Finally, since the expansion of TCRVβ21.3 in MIS-C patients has been recently associated with three HLA class I alleles (A02, B35 and C04), we compared the SAg activity of SEB and the SARS-CoV-2 spike in CD4+ or CD8+ T cells stimulated with 5-3.1/B7 cells or HeLa cells stably transfected with the HLA-A*0201 allele [52]. The stimulation of CD4+ T cells with SEB in the presence of HeLa cells (Figure 4a,c,e) induced a high production of TNF-α (mean = 1886 pg mL−1), IL-2 (mean = 1557 pg mL−1), and IFN-γ (mean = 1846 pg mL−1), although significantly lower than that induced by 5-3.1/B7 cells (TNF-α mean = 5915 pg mL−1; IL-2 mean = 5377 pg mL−1; IFN-γ mean = 3501). A significant up-regulation of IL-2 (Figure 4c) and IFN-γ (Figure 4e) was also observed in the CD8+ T cells stimulated with SEB in the presence of both 5-3.1/B7 cells (IL-2 mean = 1103; IFN-γ mean = 655.7) and HeLa cells (IL-2 mean = 1088; IFN-γ mean = 653).
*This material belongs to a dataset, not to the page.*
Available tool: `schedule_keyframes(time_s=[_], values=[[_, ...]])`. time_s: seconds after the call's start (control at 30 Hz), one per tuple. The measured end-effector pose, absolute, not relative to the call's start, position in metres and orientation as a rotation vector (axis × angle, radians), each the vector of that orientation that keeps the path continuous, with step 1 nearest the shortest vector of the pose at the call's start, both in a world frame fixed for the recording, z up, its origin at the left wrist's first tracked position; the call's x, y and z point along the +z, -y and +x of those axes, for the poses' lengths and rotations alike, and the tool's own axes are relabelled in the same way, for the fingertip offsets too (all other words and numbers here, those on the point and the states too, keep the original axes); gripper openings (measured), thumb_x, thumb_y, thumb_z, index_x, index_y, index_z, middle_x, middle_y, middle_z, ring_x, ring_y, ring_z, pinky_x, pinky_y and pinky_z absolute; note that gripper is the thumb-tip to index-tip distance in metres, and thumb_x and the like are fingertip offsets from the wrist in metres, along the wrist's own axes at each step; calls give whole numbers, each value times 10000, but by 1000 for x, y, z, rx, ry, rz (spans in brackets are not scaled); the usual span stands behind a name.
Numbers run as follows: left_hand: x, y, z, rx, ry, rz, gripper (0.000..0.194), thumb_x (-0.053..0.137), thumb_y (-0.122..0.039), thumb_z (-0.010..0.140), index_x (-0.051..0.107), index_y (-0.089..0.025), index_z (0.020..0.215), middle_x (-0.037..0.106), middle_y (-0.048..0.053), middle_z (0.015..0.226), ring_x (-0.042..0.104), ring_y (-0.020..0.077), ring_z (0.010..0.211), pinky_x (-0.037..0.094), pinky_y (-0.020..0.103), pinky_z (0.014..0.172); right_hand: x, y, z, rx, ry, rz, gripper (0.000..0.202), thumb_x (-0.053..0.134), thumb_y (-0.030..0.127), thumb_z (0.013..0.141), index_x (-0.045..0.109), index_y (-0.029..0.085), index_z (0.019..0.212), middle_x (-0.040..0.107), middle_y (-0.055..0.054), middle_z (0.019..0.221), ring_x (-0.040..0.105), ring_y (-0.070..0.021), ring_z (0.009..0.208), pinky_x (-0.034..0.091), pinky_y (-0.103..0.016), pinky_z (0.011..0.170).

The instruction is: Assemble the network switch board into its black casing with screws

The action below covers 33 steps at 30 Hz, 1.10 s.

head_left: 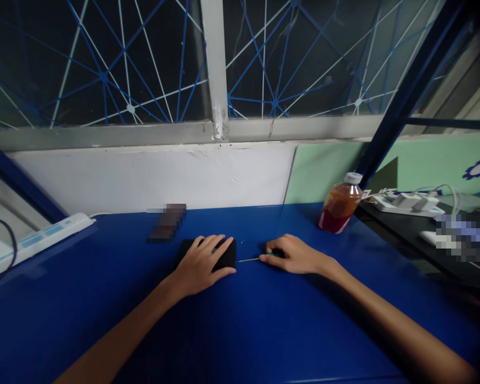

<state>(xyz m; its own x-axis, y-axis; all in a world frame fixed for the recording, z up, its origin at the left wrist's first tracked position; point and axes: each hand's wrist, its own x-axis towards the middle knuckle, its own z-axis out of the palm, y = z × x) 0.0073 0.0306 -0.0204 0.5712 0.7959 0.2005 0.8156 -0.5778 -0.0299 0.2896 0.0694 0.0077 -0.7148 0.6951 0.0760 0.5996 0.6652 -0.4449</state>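
Note:
A flat black box-like object (227,257) lies on the blue table (240,330). My left hand (203,262) rests on top of it, palm down, with its fingers spread. To the right, my right hand (286,254) is closed around the green and black handle of a screwdriver (248,260). The thin metal shaft points left, its tip at or close to the black object's right edge; whether they touch is unclear. A tiny shiny piece (242,241) lies on the table just above the shaft.
Behind my left hand lies a dark, partly blurred flat object (168,223). A bottle with a white cap (341,205) stands at the back right. One white power strip (52,237) is at the left edge, another (408,204) on the black surface at right.

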Motion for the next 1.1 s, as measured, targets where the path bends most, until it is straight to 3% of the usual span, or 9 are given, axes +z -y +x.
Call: schedule_keyframes(time_s=[0.13,0.33,0.5,0.6,0.73,0.8,0.97,1.1], values=[[-19,-30,5,-238,1423,-2665,690,321,-647,920,268,-228,1465,435,134,1436,394,315,1313,302,542,1055,10,-70,291,678,2625,-958,294,478,366,923,650,175,779,614,-10,649,465,-104,544,279,-269,549],[-20,-31,5,-247,1422,-2657,685,320,-641,923,268,-226,1466,442,136,1428,400,317,1307,302,544,1054,4,-78,294,654,2611,-1036,351,652,535,781,662,184,767,608,6,661,470,-107,564,271,-256,538],[-22,-31,4,-276,1404,-2637,681,322,-638,923,290,-220,1459,461,143,1410,423,327,1287,318,544,1041,4,-73,290,671,2589,-1094,384,718,537,712,558,194,778,546,43,617,444,-96,536,250,-241,519],[-22,-31,4,-276,1403,-2634,674,318,-637,924,294,-223,1456,458,140,1414,416,323,1293,315,541,1042,6,-68,287,672,2587,-1092,367,686,530,746,541,198,808,540,45,616,450,-98,538,245,-241,520],[-22,-32,4,-261,1412,-2641,681,312,-642,923,281,-225,1461,455,138,1417,410,315,1299,308,534,1050,9,-68,288,607,2572,-1080,306,478,472,915,580,198,825,546,29,600,444,-100,530,253,-258,536],[-22,-32,4,-254,1418,-2649,682,308,-643,924,269,-229,1465,452,136,1420,404,315,1304,302,536,1053,9,-70,291,611,2595,-1066,327,443,448,938,609,195,814,564,16,614,449,-102,538,259,-265,543],[-23,-33,3,-249,1421,-2658,676,308,-640,926,264,-236,1466,444,133,1426,395,318,1309,292,541,1056,6,-77,296,574,2621,-1015,379,604,553,814,613,179,750,593,-13,737,470,-116,615,267,-262,549],[-23,-33,2,-256,1417,-2660,675,305,-640,927,259,-237,1467,444,136,1424,396,318,1306,294,535,1052,5,-76,294,720,2588,-1033,343,685,501,759,545,188,766,531,34,652,421,-98,561,270,-243,524]])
On the contrary, no significant TNF-α (Figure 4b), IL-2 (Figure 4d), or IFN-γ (Figure 4f) were detected following the stimulation of CD4+ or CD8+ T cells with the SARS-CoV-2 spike in the presence of HeLa cells.
Altogether, these in vitro data show that SARS-CoV-2 spike does not possess an intrinsic canonical SAg activity targeting TCR and/or CD28 that may explain the hyperinflammation observed in severe MIS-C.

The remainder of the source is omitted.